> Task instructions
Give back every entry in full, exactly as it reads.
** Opening Material to process block **
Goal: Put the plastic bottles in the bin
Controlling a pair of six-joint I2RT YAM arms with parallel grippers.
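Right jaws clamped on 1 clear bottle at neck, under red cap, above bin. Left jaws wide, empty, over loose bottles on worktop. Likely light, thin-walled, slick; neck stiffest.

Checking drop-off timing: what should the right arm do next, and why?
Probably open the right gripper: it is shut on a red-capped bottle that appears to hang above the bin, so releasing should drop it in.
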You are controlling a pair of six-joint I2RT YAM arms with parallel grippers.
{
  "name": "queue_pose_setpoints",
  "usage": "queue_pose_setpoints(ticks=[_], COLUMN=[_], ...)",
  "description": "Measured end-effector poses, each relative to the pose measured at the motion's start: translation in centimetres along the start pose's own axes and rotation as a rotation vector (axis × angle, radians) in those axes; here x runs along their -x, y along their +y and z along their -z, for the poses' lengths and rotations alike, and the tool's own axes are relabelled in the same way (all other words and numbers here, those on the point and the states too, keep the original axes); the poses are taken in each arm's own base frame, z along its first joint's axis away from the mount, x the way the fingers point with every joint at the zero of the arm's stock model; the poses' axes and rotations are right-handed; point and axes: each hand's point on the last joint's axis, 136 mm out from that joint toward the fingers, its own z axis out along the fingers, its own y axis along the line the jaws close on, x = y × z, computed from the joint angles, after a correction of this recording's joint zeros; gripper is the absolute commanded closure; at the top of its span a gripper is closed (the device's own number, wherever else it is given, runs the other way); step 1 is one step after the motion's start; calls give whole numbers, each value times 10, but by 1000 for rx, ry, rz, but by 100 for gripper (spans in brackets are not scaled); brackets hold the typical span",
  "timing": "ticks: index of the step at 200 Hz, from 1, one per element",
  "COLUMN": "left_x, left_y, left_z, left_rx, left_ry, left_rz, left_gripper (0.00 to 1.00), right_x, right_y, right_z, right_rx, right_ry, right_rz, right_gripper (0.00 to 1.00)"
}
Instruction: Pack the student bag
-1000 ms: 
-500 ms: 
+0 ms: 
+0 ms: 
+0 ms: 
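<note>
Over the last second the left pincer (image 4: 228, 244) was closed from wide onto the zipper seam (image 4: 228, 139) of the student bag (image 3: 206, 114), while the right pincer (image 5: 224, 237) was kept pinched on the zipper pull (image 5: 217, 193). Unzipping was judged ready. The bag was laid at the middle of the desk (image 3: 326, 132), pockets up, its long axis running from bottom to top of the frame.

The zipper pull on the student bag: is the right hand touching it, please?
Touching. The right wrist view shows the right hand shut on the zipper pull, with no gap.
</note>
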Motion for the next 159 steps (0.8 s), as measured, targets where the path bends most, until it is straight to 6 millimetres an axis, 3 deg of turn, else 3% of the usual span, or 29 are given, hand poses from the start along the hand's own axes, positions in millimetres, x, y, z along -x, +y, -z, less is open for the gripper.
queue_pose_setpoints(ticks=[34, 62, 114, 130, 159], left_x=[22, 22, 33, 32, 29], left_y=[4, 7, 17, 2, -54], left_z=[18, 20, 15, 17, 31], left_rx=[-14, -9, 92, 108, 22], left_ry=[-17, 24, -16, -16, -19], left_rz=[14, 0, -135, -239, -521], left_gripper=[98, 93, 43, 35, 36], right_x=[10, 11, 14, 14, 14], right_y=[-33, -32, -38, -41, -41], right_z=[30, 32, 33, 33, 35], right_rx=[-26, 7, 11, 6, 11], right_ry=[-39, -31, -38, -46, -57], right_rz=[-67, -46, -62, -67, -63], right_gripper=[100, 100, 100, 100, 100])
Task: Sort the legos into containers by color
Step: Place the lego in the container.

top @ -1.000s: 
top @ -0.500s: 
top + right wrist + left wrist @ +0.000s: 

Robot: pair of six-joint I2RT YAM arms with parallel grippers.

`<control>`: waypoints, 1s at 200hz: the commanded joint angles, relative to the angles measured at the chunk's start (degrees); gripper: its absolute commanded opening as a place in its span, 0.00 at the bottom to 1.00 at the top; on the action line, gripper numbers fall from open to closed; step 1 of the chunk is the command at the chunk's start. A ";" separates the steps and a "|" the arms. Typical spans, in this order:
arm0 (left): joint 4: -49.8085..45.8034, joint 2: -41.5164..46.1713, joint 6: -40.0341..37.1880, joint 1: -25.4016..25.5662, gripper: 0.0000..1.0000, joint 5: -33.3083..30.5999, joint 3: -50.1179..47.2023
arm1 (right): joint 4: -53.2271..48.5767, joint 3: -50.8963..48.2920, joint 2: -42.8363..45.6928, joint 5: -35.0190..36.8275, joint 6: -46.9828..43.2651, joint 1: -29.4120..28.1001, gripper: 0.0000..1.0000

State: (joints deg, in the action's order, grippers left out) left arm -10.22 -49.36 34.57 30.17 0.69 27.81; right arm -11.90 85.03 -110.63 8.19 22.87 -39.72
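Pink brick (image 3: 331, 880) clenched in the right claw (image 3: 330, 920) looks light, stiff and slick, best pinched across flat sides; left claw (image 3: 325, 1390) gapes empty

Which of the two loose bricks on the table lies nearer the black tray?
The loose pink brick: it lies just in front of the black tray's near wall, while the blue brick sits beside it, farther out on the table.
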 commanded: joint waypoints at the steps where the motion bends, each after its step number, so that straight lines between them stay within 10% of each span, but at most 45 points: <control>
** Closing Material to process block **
> Expected answer
Goal: Put the plastic bottles in the bin
Controlling a pair of six-joint I2RT YAM arms with parallel grippers.
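Right jaws clamped on 1 clear bottle at neck, under red cap, above bin. Left jaws wide, empty, over loose bottles on worktop. Likely light, thin-walled, slick; neck stiffest.

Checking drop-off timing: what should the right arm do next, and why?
Probably open the right gripper: it is shut on a red-capped bottle that appears to hang above the bin, so releasing should drop it in.
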You are controlling a pair of six-joint I2RT YAM arms with parallel grippers.
{
  "name": "queue_pose_setpoints",
  "usage": "queue_pose_setpoints(ticks=[_], COLUMN=[_], ...)",
  "description": "Measured end-effector poses, each relative to the pose measured at the motion's start: translation in centimetres along the start pose's own axes and rotation as a rotation vector (axis × angle, radians) in those axes; here x runs along their -x, y along their +y and z along their -z, for the poses' lengths and rotations alike, and the tool's own axes are relabelled in the same way (all other words and numbers here, those on the point and the states too, keep the original axes); the poses are taken in each arm's own base frame, z along its first joint's axis away from the mount, x the way the fingers point with every joint at the zero of the arm's stock model; the poses' axes and rotations are right-handed; point and axes: each hand's point on the last joint's axis, 136 mm out from that joint toward the fingers, its own z axis out along the fingers, its own y axis along the line the jaws close on, x = y × z, computed from the joint angles, after a correction of this recording's joint zeros; gripper is the absolute commanded closure; at the top of its span a gripper is closed (the device's own number, wherever else it is given, runs the other way); step 1 is one step after the motion's start; calls give whole numbers, each value times 10, but by 1000 for rx, ry, rz, but by 100 for gripper (spans in brackets are not scaled); brackets hold the typical span",
  "timing": "ticks: index of the step at 200 Hz, from 1, one per element",
  "COLUMN": "left_x, left_y, left_z, left_rx, left_ry, left_rz, left_gripper (0.00 to 1.00), right_x, right_y, right_z, right_rx, right_ry, right_rz, right_gripper (0.00 to 1.00)"
}
Instruction: Pack the student bag
-1000 ms: 
-500 ms: 
+0 ms: 
+0 ms: 
+0 ms: 
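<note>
Over the last second the left pincer (image 4: 228, 244) was closed from wide onto the zipper seam (image 4: 228, 139) of the student bag (image 3: 206, 114), while the right pincer (image 5: 224, 237) was kept pinched on the zipper pull (image 5: 217, 193). Unzipping was judged ready. The bag was laid at the middle of the desk (image 3: 326, 132), pockets up, its long axis running from bottom to top of the frame.

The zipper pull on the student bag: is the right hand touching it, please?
Touching. The right wrist view shows the right hand shut on the zipper pull, with no gap.
</note>
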Motion for the next 159 steps (0.8 s), as measured, targets where the path bends most, until it is straight to 6 millimetres an axis, 3 deg of turn, else 3% of the usual span, or 29 are given, hand poses from the start along the hand's own axes, positions in millimetres, x, y, z along -x, +y, -z, less is open for the gripper.
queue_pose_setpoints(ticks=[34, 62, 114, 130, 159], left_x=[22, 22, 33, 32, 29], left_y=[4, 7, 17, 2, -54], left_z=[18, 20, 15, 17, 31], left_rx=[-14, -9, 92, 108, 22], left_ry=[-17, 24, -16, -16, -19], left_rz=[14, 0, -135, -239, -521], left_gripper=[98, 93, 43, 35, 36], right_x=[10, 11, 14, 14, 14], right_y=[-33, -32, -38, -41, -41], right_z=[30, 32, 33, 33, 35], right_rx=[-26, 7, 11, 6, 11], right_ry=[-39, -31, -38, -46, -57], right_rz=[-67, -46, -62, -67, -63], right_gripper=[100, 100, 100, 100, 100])
Task: Sort the legos into containers by color
Step: Place the lego in the container.

top @ -1.000s: 
top @ -0.500s: 
top + right wrist + left wrist @ +0.000s: 

Robot: pair of six-joint I2RT YAM arms with parallel grippers.

`<control>`: waypoints, 1s at 200hz: the commanded joint angles, relative to the angles measured at the chunk's start (degrees); gripper: its absolute commanded opening as a place in its span, 0.00 at the bottom to 1.00 at the top; on the action line, gripper numbers fall from open to closed; step 1 of the chunk is the command at the chunk's start. A ";" separates the steps and a "|" the arms. Typical spans, in this order:
arm0 (left): joint 4: -49.8085..45.8034, joint 2: -41.5164..46.1713, joint 6: -40.0341..37.1880, joint 1: -25.4016..25.5662, gripper: 0.0000..1.0000, joint 5: -33.3083..30.5999, joint 3: -50.1179..47.2023
arm1 (right): joint 4: -53.2271..48.5767, joint 3: -50.8963..48.2920, joint 2: -42.8363..45.6928, joint 5: -35.0190..36.8275, joint 6: -46.9828..43.2651, joint 1: -29.4120..28.1001, gripper: 0.0000..1.0000

State: (joints deg, in the action's order, grippers left out) left arm -10.22 -49.36 34.57 30.17 0.69 27.81; right arm -11.90 85.03 -110.63 8.19 22.87 -39.72
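Pink brick (image 3: 331, 880) clenched in the right claw (image 3: 330, 920) looks light, stiff and slick, best pinched across flat sides; left claw (image 3: 325, 1390) gapes empty

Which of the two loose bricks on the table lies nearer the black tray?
The loose pink brick: it lies just in front of the black tray's near wall, while the blue brick sits beside it, farther out on the table.
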 commanded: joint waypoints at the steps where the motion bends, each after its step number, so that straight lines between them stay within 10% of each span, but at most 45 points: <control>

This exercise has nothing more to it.